Thursday, November 30, 2006

Strengthening Marriages: Alien Advice!



This is the final post in a series by Greg Wells.

Principal Two, continued: Fight fair. No hitting “below the belt.”

Yesterday, we looked at couples who are Screamers. Today's tip is for couples who are Aliens. Psychologist and author John Gray wrote a book, Men Are from Mars, Women Are from Venus, that speaks to this very principal. That is, it often seems like our spouse is speaking a foreign language when we talk. They use the same words we know, but those words don’t seem to communicate what we think they are communicating.

Often one of my jobs during a counseling session is interpreting for one spouse what the other spouse really means, as opposed to what it sounds like they mean. If you and your spouse ever feel like you could use a translator, the next time you need to communicate something important, try the following technique:

1) Spouse #1 states what they want to say, while Spouse #2 listens without interrupting.

2) Spouse #2 then says to Spouse #1, “So what you’re saying is…” and then proceeds to restate in their own words what they just heard Spouse #1 say.

3) If Spouse #1 needs to clarify what they said to make it understood clearly, they will say so, clarify their point, and then Spouse #2 will once again say, “So what you’re saying is…” and try again to restate Spouse #1’s position.
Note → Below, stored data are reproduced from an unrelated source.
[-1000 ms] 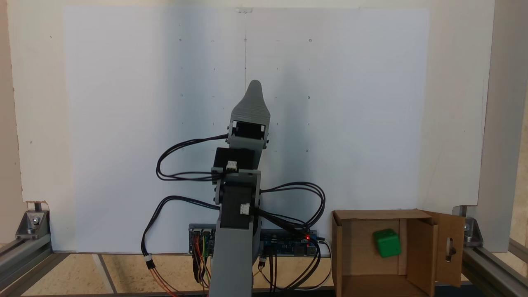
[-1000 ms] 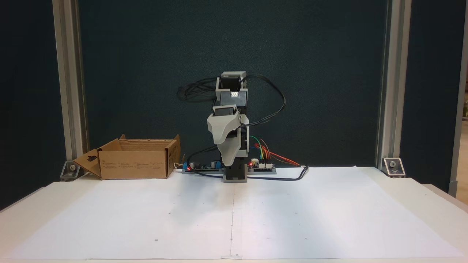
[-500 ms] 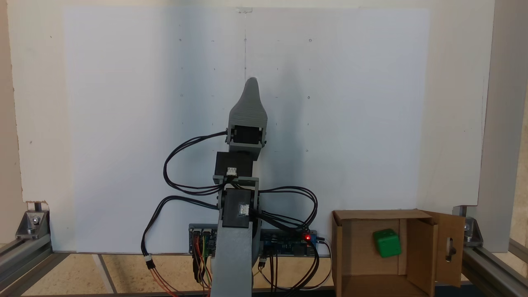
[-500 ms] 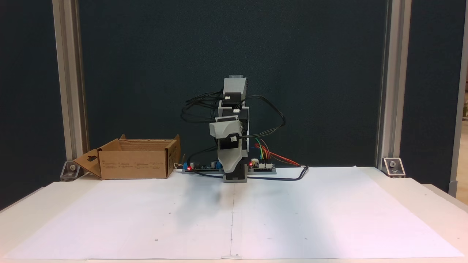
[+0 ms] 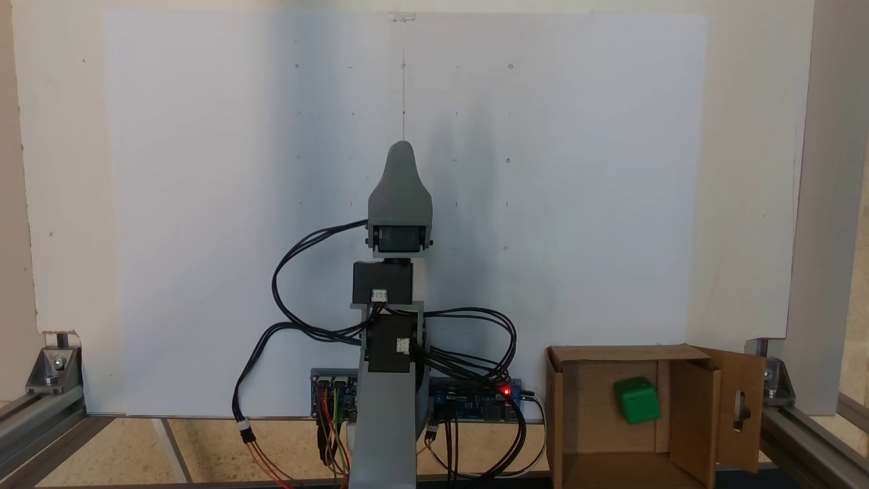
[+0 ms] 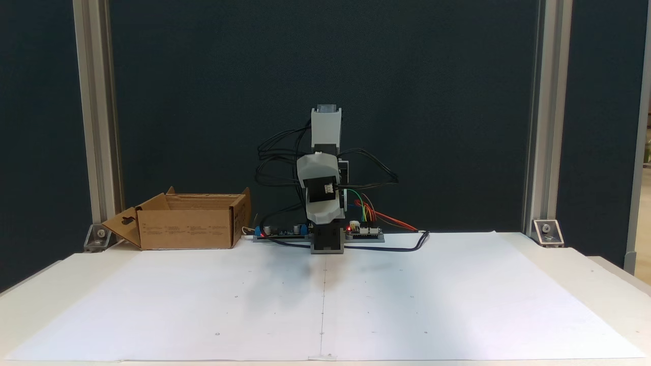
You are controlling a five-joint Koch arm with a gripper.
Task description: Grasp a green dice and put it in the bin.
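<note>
The green dice [image 5: 637, 401] lies inside the bin [image 5: 601, 429], a brown cardboard box at the lower right of a fixed view, with a keyhole flap [image 5: 741, 409] on its right. The bin [image 6: 185, 229] stands left of the arm's base in a fixed view, where its wall hides the dice. My gripper [image 5: 401, 147] hangs over the white sheet's middle, far from the bin, with nothing seen in it. It shows as one grey tip, so its jaws lie one behind the other. My gripper [image 6: 323, 219] points down in front of the base.
A white paper sheet [image 6: 407, 300] covers the table in front of the arm. Circuit boards with coloured wires [image 6: 363, 231] and black cables [image 5: 299, 285] sit around the base. Aluminium posts [image 6: 96, 127] stand at the back corners.
The arm has turned from a slight tilt to straight along the centre line. The gripper has drawn back toward the base and lifted a little. The dice has stayed in the bin.
</note>
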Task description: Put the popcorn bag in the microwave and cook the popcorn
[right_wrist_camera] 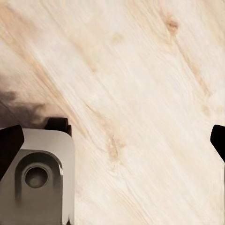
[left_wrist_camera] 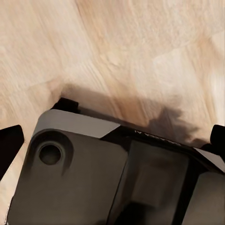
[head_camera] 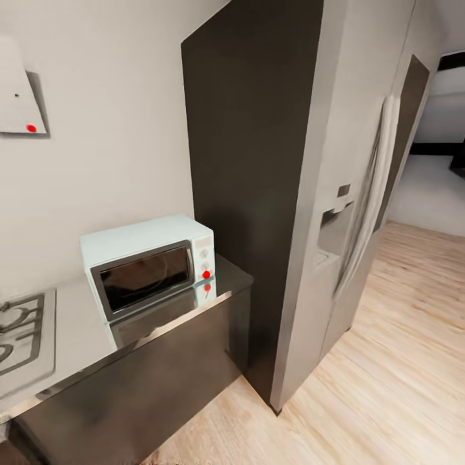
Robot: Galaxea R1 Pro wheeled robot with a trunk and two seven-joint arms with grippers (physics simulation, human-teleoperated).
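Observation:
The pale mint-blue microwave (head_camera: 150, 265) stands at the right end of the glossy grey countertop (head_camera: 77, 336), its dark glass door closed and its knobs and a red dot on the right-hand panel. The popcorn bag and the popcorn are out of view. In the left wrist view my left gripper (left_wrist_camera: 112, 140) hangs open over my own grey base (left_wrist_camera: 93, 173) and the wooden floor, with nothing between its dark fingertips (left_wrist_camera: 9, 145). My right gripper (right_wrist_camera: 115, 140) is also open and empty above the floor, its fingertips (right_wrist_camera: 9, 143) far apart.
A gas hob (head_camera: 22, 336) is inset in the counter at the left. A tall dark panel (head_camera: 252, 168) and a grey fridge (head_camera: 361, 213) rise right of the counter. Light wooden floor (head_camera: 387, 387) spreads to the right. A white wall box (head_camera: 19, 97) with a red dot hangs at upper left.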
The process should continue until Spouse #1 agrees that Spouse #2 understands what is trying to be communicated, at which time they will reverse the process, with Spouse #2 speaking first.

4) Continue the process alternating back and forth until the conversation is finished.
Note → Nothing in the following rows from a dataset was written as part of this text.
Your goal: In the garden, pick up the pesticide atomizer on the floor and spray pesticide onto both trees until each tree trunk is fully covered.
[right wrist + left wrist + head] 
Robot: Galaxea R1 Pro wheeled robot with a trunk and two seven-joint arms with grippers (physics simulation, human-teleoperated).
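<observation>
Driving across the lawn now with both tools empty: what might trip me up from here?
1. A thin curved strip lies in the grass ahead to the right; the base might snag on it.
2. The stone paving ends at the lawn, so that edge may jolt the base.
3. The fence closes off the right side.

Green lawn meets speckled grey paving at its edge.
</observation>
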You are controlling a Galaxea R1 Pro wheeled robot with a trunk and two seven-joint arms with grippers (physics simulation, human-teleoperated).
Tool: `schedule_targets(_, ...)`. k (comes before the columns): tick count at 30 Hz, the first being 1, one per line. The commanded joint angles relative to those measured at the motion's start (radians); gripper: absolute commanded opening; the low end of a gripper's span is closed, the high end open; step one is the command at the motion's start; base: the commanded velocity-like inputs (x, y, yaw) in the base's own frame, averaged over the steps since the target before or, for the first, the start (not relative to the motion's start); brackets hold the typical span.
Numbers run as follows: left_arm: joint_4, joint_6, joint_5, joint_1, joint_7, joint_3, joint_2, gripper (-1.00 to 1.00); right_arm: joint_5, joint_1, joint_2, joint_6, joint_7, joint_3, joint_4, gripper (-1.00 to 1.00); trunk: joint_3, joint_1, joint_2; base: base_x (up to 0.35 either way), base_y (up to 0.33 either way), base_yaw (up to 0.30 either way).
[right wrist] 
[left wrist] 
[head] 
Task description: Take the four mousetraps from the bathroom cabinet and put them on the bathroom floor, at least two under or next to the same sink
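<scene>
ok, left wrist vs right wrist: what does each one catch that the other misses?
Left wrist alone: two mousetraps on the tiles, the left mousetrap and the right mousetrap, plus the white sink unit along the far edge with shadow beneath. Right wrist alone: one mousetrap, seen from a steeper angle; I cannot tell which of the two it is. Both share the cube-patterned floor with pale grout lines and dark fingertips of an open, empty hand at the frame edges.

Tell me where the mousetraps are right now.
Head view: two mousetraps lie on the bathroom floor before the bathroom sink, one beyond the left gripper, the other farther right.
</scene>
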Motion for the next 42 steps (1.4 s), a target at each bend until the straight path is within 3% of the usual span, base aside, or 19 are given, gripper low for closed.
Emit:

While I’m not going to tell you that the techniques described in this series will assure you and your spouse will never again be at odds with one another, I can tell you that eleven-plus years into my marriage, my wife and I are communicating better than ever. You too, with some practice and commitment, can improve the communication in your marriage, and have a relationship that is thriving, rather than simply surviving.

Greg Wells is the Director of Counseling Services at 121 Community Church and the counselor at 121 Counseling Services. An ordained minister, Greg is a graduate of Dallas Theological Seminary. He and his wife have been married for eleven years, and work together raising their two daughters. Greg counsels on variety of issues, including trauma/abuse and intimacy in marriage.

You can contact Greg directly at: counseling@121cc.com.


(Photo on left by trekguy. Photo on right by claudecf. See Flickr.com for restrictions.)

4 comments:

dave said...

I really liked your article. Gave me a lot to think about.

Sarah Onderdonk said...

Hi Dave!

Thanks for your comment. Greg did a really great job for us. He says there's a lot of marital strife over communication issues that can be fixed with some of these simple therapies. He'll be back from time to time to answer questions, so please let us know if there's anything else you'd like to see addressed.

Sarah

Jamey said...

Ok, If I have to categorize I think that we are aliens. (Brian only screams at the TV during football games.) However over 16 yrs of marriage our planets seems to be getting closer together. Over the years we have gotten better at "reading" each other. What are you really saying and what are you 'not' saying but really mean. It so helps me to remember when I am frustrated that this is the man that has a heart full of love for me and our children and desires the best for our family. At that point all the little things seem to lose importance.

Sarah Onderdonk said...

Jamey... really wise counsel on the "little things." I know of an older couple with an incredibly solid and loving marriage. Two people who practically glow with adoration for one another after more than forty years of marriage. The wife told me this: "The first ten years, I thought it was all about me. The second ten years, I thought it was all about him. The third ten years, I realized it was all about God."